-------- DATA SECTION

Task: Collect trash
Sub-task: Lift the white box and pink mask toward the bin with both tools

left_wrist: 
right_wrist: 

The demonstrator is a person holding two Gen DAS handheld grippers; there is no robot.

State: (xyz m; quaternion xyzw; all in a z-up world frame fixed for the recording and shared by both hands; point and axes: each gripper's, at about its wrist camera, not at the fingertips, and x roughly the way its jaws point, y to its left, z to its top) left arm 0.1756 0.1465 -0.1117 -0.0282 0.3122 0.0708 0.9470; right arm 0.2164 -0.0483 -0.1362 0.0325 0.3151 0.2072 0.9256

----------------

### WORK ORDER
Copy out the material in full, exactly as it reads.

### RESPONSE TO THIS EXERCISE
Task: Collect trash
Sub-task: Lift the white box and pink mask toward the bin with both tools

left_wrist: 
right_wrist: 

The demonstrator is a person holding two Gen DAS handheld grippers; there is no robot.

State: (xyz m; quaternion xyzw; all in a z-up world frame fixed for the recording and shared by both hands; point and axes: each gripper's, at about its wrist camera, not at the fingertips, and x roughly the way its jaws point, y to its left, z to its top) left arm 0.1756 0.1465 -0.1117 -0.0282 0.3122 0.0708 0.9470; right arm 0.2164 -0.0483 -0.1362 0.0325 0.3151 0.2072 0.9256

This answer requires nothing further.